Aim of the task>
Wherever a picture sits, omit it. Output the rest of the listing exactly.

** Dataset extract follows **

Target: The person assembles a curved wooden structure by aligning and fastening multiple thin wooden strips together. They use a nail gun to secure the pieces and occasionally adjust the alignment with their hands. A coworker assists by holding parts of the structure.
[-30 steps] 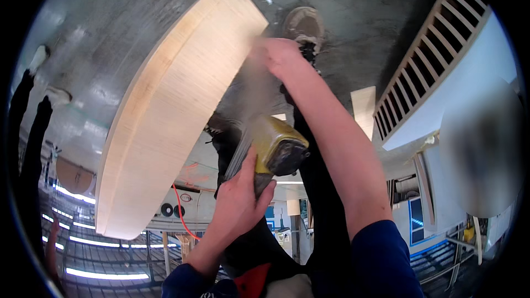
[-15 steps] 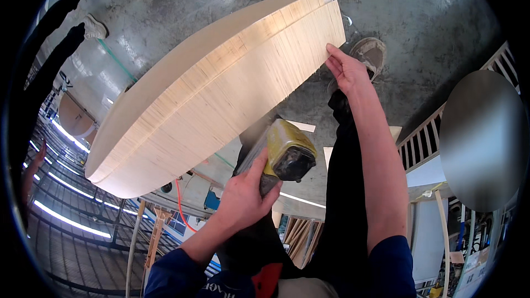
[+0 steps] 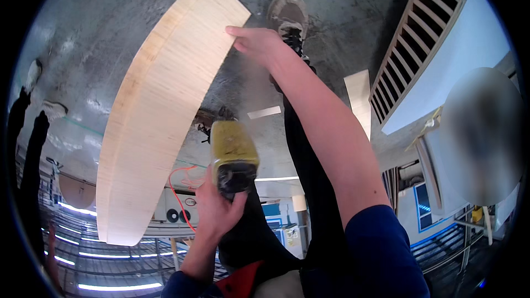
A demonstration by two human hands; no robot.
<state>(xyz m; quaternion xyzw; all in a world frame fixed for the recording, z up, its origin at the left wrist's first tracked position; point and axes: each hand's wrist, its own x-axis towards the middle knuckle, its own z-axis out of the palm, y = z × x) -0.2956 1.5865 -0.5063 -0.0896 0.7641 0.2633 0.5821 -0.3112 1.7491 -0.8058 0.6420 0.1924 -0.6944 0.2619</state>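
Left hand (image 3: 216, 208) wrapped closed round yellow-and-black boxy power tool (image 3: 234, 142); right hand (image 3: 258, 43) pinched far right edge of long, curved, pale wooden panel (image 3: 157, 102), left of tool. Thin pale strip (image 3: 264, 112) lay on grey floor (image 3: 342, 33), right of panel; brown slatted wooden frame (image 3: 405, 73) sat far right.

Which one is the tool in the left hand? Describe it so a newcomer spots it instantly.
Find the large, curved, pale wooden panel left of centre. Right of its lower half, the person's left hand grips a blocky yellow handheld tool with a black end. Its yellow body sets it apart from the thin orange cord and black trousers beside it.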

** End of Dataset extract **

Exercise answer>
Target: The person assembles a curved wooden structure by aligning and fastening multiple thin wooden strips together. They use a nail gun to secure the pieces and occasionally adjust the alignment with their hands. A coworker assists by holding parts of the structure.
[-30 steps] 
[-15 steps] 
[+0 steps] 
A demonstration by two human hands; no robot.
<state>(xyz m; quaternion xyzw; all in a world frame fixed for the recording, z up, its origin at the left wrist's first tracked position; point and axes: each hand's wrist, its own x-axis towards the middle knuckle, its own z-axis out of the palm, y = z × x) -0.2956 1.5865 -0.5063 -0.0896 0.7641 0.2633 0.5821 -0.3112 1.7491 -0.8058 0.6420 0.1924 -0.6944 0.2619</state>
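Left hand (image 3: 216, 208) wrapped closed round yellow-and-black boxy power tool (image 3: 234, 142); right hand (image 3: 258, 43) pinched far right edge of long, curved, pale wooden panel (image 3: 157, 102), left of tool. Thin pale strip (image 3: 264, 112) lay on grey floor (image 3: 342, 33), right of panel; brown slatted wooden frame (image 3: 405, 73) sat far right.

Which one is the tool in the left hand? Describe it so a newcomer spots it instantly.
Find the large, curved, pale wooden panel left of centre. Right of its lower half, the person's left hand grips a blocky yellow handheld tool with a black end. Its yellow body sets it apart from the thin orange cord and black trousers beside it.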

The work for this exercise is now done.